Dal Pakistan all'Egitto, i bambini vittime delle leggi anti-blasfemia
Blasfemia. A rimetterci sono ancora i bambini. Prima il Pakistan, ora l’Egitto. Due bambini copti, Mina Nady Farag e Nabil Nagy Rizk, rispettivamente di 9 e 10 anni, sono stati arrestati con l’accusa di aver urinato su alcune pagine del Corano. Il fatto è avvenuto lo scorso martedì nella cittadina di Azbat Marcos, nella provincia di Beni Suef, in seguito alla denuncia di Ibrahim Mohamed Ali, imam di una moschea del posto, il quale avrebbe visto i due bambini strappare delle pagine del Corano per poi urinarci sopra.
Bambini denunciati e arrestati. L’imam ha inizialmente portato i due bambini nella chiesa copta locale per chiedere al prete di punirli ma, in seguito al rifiuto del sacerdote, ha quindi deciso di denunciare i due minori presso il tribunale. Sia il padre dei due che il vicino di casa della famiglia hanno difeso i bimbi affermando che, essendo analfabeti, non erano in grado di conoscere il contenuto dei fogli, rivenuti in una borsa bianca sulla strada dove stavano giocando. Il vicino ha inoltre affermato: “abbiamo chiesto a uno dei bambini se sapesse cosa fosse il Corano e non ne aveva la minima idea in quanto, come la maggior parte dei bambini del villaggio, non sa né leggere e né scrivere”.
In galera per salvarli dal linciaggio. Nella giornata di giovedì i due bambini sono stati scarcerati su decisione di un tribunale egiziano, ma i due sono ancora sotto inchiesta e rischiano pene pesantissime se le accuse verranno confermate. La polizia avrebbe deciso di trattenere i bambini per proteggerli in quanto numerosi estremisti islamici sarebbero giunti in paese dalle zone limitrofe, riunendosi nella moschea locale per reclamare vendetta nei confronti del sacrilegio commesso.
Dal Pakistan all’Egitto. Diverse associazioni per i diritti umani hanno lanciato l’allarme, evidenziando come dall’inizio delle rivolte del 2011 vi siano già stati 17 casi di accuse di blasfemia, molti dei quali nei confronti di cristiani copti. Il fatto ricorda molto quello di Rimsha Masih, la ragazzina pakistana affetta da sindrome di Down accusata di blasfemia; anche in quel caso la denuncia fu fatta dall’imam della moschea locale il quale affermò di aver trovato pagine bruciate del Corano all’interno della borsa di Rimsha. Le indagini provarono l’innocenza della ragazzina, l’imam venne arrestato con l’accusa di complotto e venne anche riconosciuto colpevole di blasfemia in quanto sarebbe stato lui stesso ad aver ridotto in cenere le pagine del Corano inserite poi nella borsa di Rimsha. Secondo uno degli investigatori, Munir Hussain Jaffri, l’imam avrebbe affermato che il suo obiettivo era quello di cacciare i cristiani da quella zona.
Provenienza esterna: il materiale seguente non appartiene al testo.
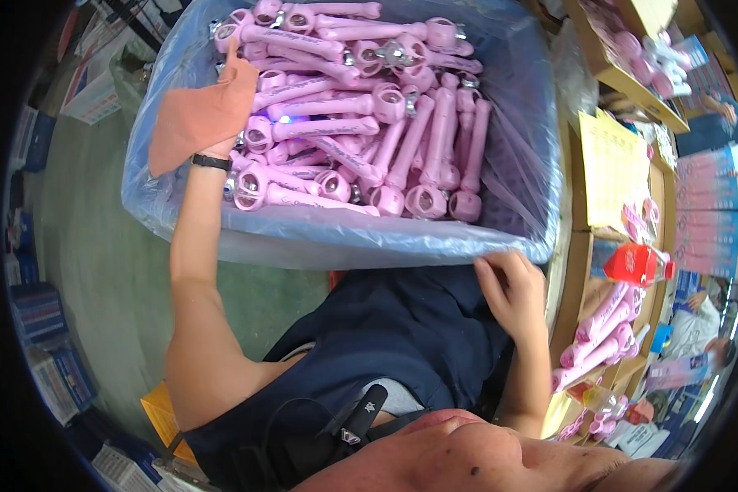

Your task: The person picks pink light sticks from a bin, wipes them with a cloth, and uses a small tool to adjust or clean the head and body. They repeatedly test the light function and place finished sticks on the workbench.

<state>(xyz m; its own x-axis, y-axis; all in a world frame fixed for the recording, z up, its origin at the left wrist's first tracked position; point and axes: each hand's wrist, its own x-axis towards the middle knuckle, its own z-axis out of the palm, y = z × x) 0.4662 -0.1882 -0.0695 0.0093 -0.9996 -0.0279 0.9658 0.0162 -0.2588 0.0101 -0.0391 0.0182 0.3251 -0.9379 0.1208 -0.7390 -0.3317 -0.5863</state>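
Note:
A large bin lined with blue plastic point(377, 243) stands in front of me, piled with pink wand-like toys point(324, 129) that have straight handles and round heads with clear or silvery parts. My left hand point(213, 119) reaches over the bin's left side, among the toys. A flat salmon-coloured patch, perhaps a cloth or glove, covers most of it and hides the fingers. One narrow part points up at a toy head near the far left corner. At the near right corner, my right hand point(512, 291) curls its fingers over the liner's edge.
Right of the bin, cardboard trays point(572, 328) hold more pink toys point(603, 340), a yellow sheet point(613, 168) and a red-labelled bottle point(635, 264). Other people work at the far right. Stacked boxes point(37, 316) line the left, beyond the green floor point(98, 246). A blue light point(284, 119) glows among the toys.

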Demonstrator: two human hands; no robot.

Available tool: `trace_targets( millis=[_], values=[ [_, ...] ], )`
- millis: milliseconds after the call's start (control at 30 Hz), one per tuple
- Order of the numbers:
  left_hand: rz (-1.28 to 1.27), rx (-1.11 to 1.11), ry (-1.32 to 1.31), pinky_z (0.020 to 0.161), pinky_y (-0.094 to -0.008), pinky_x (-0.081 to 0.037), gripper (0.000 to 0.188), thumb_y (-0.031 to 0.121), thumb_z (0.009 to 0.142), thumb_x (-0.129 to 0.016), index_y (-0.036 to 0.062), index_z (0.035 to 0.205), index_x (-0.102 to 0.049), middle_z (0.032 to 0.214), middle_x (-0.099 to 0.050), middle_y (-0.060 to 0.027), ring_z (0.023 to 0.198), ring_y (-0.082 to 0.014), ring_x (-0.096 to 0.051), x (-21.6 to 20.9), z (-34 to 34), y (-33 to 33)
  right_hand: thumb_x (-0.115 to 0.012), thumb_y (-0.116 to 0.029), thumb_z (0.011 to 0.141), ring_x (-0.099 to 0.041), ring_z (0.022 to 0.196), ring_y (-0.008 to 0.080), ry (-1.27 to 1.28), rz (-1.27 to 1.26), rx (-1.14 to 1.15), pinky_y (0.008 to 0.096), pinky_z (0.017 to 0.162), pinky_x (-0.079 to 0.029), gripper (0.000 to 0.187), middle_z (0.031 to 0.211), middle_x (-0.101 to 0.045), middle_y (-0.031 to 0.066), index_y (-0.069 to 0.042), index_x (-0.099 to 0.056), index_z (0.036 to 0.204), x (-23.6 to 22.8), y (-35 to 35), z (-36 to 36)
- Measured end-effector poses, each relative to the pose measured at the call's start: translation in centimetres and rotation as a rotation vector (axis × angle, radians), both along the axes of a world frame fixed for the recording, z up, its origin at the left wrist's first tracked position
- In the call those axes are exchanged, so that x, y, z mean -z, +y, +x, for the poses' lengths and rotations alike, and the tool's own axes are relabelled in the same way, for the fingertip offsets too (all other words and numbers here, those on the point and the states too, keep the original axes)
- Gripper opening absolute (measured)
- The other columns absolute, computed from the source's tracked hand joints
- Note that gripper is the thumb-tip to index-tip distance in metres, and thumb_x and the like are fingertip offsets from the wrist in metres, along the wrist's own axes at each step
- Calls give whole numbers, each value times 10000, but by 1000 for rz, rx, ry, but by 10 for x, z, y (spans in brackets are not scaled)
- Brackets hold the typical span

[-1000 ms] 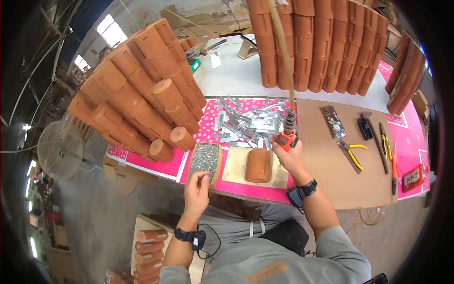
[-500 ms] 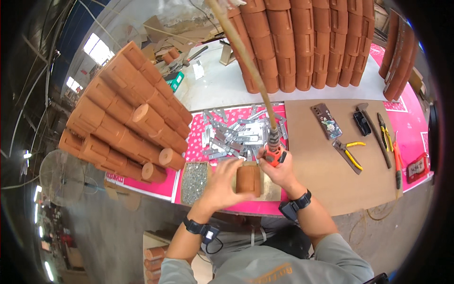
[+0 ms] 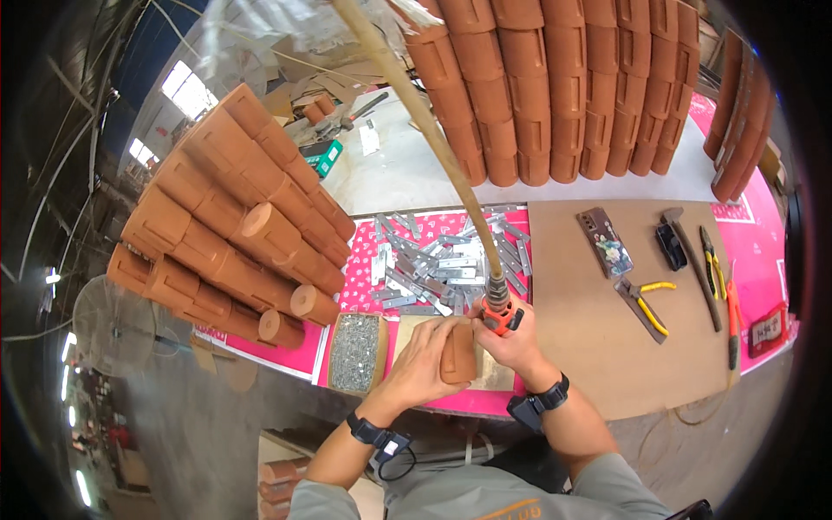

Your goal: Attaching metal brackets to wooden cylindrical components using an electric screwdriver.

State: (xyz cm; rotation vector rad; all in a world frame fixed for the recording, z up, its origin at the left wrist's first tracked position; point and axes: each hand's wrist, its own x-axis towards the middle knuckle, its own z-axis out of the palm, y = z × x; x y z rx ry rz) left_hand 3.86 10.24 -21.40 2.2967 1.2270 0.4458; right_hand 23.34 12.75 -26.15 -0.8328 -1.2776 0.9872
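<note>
My left hand (image 3: 419, 362) is closed around the left side of a short reddish-brown cylinder (image 3: 458, 355), which has a slot along it and tilts slightly. In my right hand (image 3: 517, 345) is a red-and-black power screwdriver (image 3: 497, 314), held close to the cylinder's upper right. A tan hose (image 3: 442, 156) runs up from the tool. Its bit end is hidden. Beneath the cylinder lies a flat tan board (image 3: 496, 376). Left of my left hand, small screws (image 3: 356, 354) fill a shallow tray, and a heap of silvery metal strips (image 3: 438, 264) spreads beyond both hands.
Stacked brown cylinders (image 3: 217, 217) rise at left, with another tall stack (image 3: 555, 95) at the back. On brown cardboard (image 3: 598, 355) at right lie a patterned phone (image 3: 605, 243), yellow-handled pliers (image 3: 646, 303), a hammer (image 3: 698, 260) and a red-handled tool (image 3: 733, 325).
My left hand has closed from a spread position onto the cylinder, which now leans and sits turned. My right hand still holds the screwdriver. The whole view has shifted slightly.
</note>
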Motion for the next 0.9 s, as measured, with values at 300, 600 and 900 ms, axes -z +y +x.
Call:
trace_targets(
  millis=[300, 600, 900],
  values=[
    [-2, 52, 94, 1094, -467, -398, 1015, 357, 647, -878, -17, 1443, -371, 1380, -439, -237, 1296, -422, -436, -1, 1, 14, -698, 4, 768, -647, 854, 127, 42, -36, -46, 295, 804, -532, 254, 917, -689, 55, 3, -620, 1010, 2, 3, -1],
    [231, -73, -7, 851, -493, -457, 142, 55, 733, -608, -20, 852, -627, 983, -564, -212, 927, -409, -550, 80, -7, 122, -628, 23, 870, -612, 803, 131, 80, -127, 133, 261, 669, -506, 382, 987, -623, 56, -50, -496, 1220, 42, 8, 11],
    [509, -14, 96, 808, -439, -488, 217, 111, 731, -689, 64, 932, -623, 1005, -553, -149, 955, -335, -584, 93, -11, 125, -580, 9, 891, -574, 771, 130, 14, 16, -4, 264, 689, -484, 312, 987, -597, 88, -44, -511, 1191, 82, 49, 26]
  ],
)
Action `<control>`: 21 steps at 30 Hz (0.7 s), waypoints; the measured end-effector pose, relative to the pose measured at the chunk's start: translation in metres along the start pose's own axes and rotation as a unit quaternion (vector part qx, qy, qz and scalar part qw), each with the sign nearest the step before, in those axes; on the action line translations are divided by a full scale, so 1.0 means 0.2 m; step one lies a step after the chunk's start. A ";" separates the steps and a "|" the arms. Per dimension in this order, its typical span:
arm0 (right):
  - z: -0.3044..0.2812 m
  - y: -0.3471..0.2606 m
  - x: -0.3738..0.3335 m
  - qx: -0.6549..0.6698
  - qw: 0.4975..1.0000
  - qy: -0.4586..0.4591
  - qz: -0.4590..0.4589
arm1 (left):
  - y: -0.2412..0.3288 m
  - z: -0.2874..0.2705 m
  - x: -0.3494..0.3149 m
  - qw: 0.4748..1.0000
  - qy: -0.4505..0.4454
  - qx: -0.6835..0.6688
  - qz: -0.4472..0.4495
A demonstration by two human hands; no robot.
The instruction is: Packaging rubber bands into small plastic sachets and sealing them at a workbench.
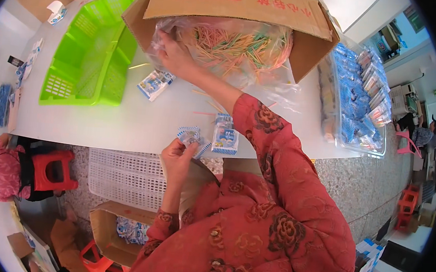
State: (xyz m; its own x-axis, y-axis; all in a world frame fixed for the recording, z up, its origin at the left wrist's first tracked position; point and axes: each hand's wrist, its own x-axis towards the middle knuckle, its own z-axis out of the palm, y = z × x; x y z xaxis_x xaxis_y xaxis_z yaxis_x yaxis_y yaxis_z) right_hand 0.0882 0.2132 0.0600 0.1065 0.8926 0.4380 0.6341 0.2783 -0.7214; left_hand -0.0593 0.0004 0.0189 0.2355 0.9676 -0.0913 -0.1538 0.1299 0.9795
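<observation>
Close to the table's front edge, my left hand (pixel 177 157) pinches a small blue-and-white plastic packet (pixel 193 138). My right hand (pixel 177 57) reaches across to the far side, its fingers closed on the left edge of a clear plastic bag (pixel 161 27). That bag lines a cardboard box (pixel 229 5) lying with its opening toward me. Inside the bag is a heap of thin pink, green and yellow sticks (pixel 241 47). One blue-and-white packet (pixel 225 134) lies flat just right of my left hand, and another packet (pixel 155 84) rests below my right hand.
An empty bright green basket (pixel 86 72) stands at the left of the white table (pixel 141 129). To the right, a clear tray (pixel 377 148) holds many packets. Several loose sticks lie mid-table. Below are a white crate (pixel 126 177), a carton (pixel 103 229) and red stools (pixel 56 171). A person (pixel 5 172) sits at left.
</observation>
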 end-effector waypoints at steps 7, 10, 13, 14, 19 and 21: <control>-0.33 0.05 -0.17 0.100 0.994 -0.019 0.042 | 0.10 0.03 0.13 0.999 -0.030 -0.007 0.009; -0.53 0.24 -0.22 0.048 0.998 0.010 0.031 | 0.24 0.07 0.27 0.994 -0.079 0.070 0.030; -0.72 0.39 -0.20 -0.043 0.999 -0.012 -0.010 | 0.25 0.13 0.52 0.959 -0.154 0.178 0.158; -0.77 0.46 -0.18 -0.108 0.992 -0.027 -0.061 | 0.25 0.16 0.61 0.920 -0.197 0.198 0.275; -0.94 0.58 0.02 -0.232 0.969 -0.085 -0.021 | 0.22 0.33 1.07 0.873 -0.281 0.284 0.280; -0.94 0.59 0.09 -0.290 0.949 -0.125 0.001 | 0.15 0.29 1.26 0.876 -0.206 0.319 0.296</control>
State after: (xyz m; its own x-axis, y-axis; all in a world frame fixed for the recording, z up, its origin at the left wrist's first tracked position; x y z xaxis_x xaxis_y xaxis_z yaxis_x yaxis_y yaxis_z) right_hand 0.3093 0.1958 0.0840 -0.0314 0.9692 0.2442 0.9566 0.1000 -0.2737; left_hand 0.0515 0.2357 0.0356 0.6431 0.6470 0.4096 0.1710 -0.6427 0.7468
Leggi contro la blasfemia per colpire “gli altri”. Ennesimo episodio dunque che dimostra la pericolosità e l’assurdità delle leggi anti-blasfemia le quali vengono spesso utilizzate come pretesto per vendette personali e per liberarsi del “diverso”. Secondo il noto teologo pakistano Ahmed Javed Ghamidi, le leggi anti-blasfemia non trovano alcun fondamento nelle fonti primarie e secondarie islamiche, ma sono piuttosto un’invenzione di alcuni ulema che le utilizzano poi per scopi personali o politici. Quando certi sedicenti “religiosi” arrivano al punto di denunciare persone indifese e inconsapevoli come bambini, con il solo obiettivo di colpire chi professa un altro credo e fabbricando a questo scopo prove false o quantomeno dubbie, essi perdono qualsiasi credibilità e autorità morale. Ennesima conferma dei preoccupanti livelli raggiunti da quel fanatismo che strumentalizza in modo sistematico la religione per diffondere odio settario fomentato da interessi di parte.